Work order: Return each line of the records below in which the string "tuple" turns up.

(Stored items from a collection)
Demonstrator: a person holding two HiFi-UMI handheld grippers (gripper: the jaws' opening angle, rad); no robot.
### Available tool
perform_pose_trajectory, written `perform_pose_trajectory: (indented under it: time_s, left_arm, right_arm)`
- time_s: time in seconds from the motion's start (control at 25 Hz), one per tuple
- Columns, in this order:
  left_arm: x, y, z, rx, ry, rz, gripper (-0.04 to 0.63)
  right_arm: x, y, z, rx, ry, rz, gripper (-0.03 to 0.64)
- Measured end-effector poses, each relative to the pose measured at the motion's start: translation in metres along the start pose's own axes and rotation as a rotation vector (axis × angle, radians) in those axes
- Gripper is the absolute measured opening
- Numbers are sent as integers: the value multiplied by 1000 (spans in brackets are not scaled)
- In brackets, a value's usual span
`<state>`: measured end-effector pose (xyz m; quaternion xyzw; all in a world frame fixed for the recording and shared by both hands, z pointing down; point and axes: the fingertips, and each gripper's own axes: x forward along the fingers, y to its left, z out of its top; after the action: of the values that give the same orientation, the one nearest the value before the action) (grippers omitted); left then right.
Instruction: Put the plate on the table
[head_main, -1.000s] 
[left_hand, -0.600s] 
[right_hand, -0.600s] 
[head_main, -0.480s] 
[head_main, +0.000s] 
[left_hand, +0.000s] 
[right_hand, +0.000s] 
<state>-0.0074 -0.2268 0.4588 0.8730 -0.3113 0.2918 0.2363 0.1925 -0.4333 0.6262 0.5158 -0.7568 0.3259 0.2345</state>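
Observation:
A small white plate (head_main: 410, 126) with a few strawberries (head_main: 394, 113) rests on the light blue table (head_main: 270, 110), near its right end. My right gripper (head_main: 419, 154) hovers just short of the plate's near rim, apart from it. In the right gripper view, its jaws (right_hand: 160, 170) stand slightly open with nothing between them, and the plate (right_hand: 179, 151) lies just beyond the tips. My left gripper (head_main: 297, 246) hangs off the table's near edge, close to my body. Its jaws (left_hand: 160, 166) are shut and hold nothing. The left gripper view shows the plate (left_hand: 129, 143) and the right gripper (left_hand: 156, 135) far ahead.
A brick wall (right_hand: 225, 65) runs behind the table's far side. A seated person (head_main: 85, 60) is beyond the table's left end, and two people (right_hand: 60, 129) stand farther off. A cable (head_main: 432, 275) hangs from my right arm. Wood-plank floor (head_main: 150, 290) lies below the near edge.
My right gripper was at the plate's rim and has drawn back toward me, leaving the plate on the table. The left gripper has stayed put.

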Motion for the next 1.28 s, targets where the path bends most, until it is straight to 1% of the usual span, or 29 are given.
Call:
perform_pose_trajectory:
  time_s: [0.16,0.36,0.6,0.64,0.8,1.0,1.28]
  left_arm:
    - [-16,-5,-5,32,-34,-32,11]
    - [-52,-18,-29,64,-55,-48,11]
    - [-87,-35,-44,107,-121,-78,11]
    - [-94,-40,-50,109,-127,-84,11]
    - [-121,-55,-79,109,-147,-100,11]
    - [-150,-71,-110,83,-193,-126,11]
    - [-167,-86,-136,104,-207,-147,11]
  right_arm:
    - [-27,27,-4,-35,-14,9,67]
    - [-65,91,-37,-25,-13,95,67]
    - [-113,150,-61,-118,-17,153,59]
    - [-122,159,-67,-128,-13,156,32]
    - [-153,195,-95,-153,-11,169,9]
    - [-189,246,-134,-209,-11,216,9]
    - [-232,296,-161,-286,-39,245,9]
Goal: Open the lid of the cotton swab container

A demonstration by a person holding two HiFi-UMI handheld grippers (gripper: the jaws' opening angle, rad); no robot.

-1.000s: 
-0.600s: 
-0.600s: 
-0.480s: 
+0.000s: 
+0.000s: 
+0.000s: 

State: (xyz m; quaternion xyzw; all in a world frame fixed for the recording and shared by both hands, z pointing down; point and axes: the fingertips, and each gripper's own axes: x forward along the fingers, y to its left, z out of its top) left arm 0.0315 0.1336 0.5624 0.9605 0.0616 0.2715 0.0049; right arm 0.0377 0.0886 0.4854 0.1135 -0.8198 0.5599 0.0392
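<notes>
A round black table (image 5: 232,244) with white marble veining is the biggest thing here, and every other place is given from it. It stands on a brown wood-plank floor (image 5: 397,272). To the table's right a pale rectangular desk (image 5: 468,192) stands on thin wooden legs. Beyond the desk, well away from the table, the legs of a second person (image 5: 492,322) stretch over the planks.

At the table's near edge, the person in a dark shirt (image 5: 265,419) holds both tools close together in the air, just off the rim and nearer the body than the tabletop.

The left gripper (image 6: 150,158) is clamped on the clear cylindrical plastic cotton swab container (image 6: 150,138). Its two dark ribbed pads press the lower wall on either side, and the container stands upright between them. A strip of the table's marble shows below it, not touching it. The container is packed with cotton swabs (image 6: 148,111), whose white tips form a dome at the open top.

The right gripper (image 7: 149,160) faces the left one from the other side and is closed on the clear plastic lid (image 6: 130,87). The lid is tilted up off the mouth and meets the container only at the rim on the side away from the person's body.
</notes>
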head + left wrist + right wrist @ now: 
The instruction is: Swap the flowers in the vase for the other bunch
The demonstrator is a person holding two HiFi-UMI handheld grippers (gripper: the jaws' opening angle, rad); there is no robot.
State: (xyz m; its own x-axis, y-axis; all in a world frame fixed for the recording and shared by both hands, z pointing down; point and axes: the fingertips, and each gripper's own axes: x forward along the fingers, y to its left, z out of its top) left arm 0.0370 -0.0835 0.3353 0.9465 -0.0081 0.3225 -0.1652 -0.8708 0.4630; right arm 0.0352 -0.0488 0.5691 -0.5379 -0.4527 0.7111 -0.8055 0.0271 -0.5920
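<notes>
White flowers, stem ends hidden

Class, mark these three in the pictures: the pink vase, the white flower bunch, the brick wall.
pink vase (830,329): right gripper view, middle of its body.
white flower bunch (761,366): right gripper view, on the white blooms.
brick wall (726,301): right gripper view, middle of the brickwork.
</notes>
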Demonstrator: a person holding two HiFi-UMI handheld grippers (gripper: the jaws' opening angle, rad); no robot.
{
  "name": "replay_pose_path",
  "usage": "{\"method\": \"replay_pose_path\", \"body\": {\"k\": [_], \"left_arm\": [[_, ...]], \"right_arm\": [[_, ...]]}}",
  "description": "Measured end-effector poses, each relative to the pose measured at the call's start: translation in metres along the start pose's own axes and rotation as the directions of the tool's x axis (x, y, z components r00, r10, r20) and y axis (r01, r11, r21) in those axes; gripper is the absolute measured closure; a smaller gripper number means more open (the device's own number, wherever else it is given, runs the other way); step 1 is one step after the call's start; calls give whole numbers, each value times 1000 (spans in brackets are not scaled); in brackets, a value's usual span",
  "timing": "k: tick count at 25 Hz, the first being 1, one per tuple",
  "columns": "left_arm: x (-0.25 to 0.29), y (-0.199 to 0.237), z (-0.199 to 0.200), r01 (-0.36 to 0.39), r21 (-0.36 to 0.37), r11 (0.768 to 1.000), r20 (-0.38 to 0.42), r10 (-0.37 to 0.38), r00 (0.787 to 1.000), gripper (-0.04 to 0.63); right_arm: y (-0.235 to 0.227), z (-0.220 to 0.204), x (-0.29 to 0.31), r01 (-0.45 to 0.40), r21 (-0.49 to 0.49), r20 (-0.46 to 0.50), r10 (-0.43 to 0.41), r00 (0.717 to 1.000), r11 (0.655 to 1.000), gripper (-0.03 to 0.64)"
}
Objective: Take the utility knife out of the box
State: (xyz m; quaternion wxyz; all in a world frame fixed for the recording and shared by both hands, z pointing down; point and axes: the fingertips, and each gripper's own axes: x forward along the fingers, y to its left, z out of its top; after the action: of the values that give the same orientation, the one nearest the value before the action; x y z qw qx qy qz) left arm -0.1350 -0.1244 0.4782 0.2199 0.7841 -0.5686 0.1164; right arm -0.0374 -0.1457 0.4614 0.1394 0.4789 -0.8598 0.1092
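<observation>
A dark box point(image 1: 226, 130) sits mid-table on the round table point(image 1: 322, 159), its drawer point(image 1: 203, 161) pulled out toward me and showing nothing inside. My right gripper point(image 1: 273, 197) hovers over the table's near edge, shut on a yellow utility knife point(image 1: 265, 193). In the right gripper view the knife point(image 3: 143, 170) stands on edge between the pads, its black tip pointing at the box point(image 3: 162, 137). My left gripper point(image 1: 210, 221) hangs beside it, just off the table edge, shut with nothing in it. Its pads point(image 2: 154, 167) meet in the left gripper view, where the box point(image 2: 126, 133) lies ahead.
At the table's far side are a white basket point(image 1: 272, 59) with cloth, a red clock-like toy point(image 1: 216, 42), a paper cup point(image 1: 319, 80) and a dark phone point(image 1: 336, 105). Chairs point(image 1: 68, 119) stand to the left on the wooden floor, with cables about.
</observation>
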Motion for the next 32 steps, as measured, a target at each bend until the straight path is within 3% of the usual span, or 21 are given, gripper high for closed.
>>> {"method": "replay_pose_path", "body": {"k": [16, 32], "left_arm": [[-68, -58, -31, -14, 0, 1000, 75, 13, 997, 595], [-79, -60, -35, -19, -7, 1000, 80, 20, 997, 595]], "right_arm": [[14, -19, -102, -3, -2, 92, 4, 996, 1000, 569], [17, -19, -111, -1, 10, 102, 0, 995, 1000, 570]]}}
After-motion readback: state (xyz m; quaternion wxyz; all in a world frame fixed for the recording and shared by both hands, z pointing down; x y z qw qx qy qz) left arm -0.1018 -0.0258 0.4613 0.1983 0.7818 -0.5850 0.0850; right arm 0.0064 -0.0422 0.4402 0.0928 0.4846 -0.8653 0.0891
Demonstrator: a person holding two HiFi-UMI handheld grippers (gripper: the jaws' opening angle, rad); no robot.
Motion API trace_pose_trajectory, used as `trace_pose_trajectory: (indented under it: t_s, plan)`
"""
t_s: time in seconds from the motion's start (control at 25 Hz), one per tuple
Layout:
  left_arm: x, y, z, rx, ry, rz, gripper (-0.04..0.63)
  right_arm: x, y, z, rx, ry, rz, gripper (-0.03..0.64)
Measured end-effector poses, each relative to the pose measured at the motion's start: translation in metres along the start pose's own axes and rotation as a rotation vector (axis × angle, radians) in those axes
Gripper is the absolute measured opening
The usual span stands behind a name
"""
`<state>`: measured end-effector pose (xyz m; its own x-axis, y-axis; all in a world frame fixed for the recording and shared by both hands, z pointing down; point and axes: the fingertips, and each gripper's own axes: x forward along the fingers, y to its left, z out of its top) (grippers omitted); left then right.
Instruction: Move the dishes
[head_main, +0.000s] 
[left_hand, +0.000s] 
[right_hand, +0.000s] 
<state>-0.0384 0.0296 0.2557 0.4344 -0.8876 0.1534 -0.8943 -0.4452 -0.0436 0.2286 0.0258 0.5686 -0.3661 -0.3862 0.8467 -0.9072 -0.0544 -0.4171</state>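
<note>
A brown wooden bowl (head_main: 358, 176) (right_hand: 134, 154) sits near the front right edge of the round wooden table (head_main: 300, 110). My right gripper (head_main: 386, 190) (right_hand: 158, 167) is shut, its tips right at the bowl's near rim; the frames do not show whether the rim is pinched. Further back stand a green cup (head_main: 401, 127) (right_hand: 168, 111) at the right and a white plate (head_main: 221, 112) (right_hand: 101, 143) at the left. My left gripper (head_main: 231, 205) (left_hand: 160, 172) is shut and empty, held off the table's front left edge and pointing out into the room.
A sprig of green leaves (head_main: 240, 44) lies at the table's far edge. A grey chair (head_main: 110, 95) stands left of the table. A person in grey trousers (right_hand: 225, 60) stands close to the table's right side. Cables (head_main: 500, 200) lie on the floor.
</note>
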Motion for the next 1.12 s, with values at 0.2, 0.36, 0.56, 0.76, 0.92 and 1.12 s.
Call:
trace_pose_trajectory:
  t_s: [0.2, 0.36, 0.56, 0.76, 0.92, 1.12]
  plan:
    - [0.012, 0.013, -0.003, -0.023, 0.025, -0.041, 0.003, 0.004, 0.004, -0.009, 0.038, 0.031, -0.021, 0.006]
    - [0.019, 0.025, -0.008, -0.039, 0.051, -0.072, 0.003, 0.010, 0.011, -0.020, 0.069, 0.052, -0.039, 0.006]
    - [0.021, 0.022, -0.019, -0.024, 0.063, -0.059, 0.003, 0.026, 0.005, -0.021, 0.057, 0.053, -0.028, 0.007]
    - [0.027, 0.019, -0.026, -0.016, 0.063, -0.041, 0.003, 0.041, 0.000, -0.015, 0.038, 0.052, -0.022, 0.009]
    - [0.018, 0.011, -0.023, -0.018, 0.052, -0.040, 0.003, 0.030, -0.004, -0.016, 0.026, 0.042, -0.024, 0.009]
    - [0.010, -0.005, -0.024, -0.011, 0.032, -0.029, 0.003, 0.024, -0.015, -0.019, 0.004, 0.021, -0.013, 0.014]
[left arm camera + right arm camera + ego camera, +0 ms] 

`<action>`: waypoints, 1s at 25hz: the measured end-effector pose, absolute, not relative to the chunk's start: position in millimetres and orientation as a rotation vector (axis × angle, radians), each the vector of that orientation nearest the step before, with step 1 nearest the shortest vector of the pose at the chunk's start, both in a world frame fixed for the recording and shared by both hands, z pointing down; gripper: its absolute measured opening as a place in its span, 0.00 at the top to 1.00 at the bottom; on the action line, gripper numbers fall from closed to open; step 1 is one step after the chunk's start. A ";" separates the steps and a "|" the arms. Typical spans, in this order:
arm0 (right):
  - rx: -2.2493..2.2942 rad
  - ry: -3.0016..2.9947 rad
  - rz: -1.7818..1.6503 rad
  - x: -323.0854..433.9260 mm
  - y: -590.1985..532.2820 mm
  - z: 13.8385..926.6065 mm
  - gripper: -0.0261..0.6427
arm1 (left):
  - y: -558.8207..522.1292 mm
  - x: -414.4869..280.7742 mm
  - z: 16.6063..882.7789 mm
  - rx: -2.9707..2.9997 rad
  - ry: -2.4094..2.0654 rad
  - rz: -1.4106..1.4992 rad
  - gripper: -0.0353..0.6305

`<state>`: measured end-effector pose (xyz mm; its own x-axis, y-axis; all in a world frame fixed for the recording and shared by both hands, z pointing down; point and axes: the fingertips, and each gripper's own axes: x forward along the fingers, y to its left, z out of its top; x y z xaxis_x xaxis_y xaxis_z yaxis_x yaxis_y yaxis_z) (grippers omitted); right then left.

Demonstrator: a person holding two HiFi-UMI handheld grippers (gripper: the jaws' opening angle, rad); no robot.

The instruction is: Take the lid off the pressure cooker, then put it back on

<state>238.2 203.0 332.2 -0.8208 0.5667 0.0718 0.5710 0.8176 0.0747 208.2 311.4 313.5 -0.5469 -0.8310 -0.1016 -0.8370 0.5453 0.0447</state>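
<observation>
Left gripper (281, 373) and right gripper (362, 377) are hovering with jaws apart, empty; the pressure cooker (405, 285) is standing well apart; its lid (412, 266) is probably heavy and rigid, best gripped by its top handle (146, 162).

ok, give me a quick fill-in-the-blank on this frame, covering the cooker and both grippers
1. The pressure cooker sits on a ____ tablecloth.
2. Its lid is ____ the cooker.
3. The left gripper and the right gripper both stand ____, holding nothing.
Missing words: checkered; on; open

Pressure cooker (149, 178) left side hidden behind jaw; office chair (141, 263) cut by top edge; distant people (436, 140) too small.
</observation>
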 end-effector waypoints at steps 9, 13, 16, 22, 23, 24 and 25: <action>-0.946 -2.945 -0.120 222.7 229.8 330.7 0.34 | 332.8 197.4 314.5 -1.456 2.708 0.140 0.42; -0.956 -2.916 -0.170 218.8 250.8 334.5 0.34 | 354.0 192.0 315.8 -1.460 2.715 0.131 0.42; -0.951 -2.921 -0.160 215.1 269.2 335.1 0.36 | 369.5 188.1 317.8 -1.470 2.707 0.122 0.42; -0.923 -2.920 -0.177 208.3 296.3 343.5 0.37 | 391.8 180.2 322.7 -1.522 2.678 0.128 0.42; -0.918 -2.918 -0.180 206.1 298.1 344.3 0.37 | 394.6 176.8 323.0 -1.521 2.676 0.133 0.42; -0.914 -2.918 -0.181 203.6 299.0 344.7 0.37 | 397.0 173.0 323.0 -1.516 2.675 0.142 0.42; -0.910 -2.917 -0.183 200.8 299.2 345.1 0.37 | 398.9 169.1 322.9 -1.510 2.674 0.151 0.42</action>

Task output:
- time_s: time in seconds from the motion's start (control at 25 Hz), one per tuple
  "timing": "k: tick count at 25 Hz, the first being 1, one per tuple",
t_s: time in seconds from the motion's start (control at 25 Hz), one per tuple

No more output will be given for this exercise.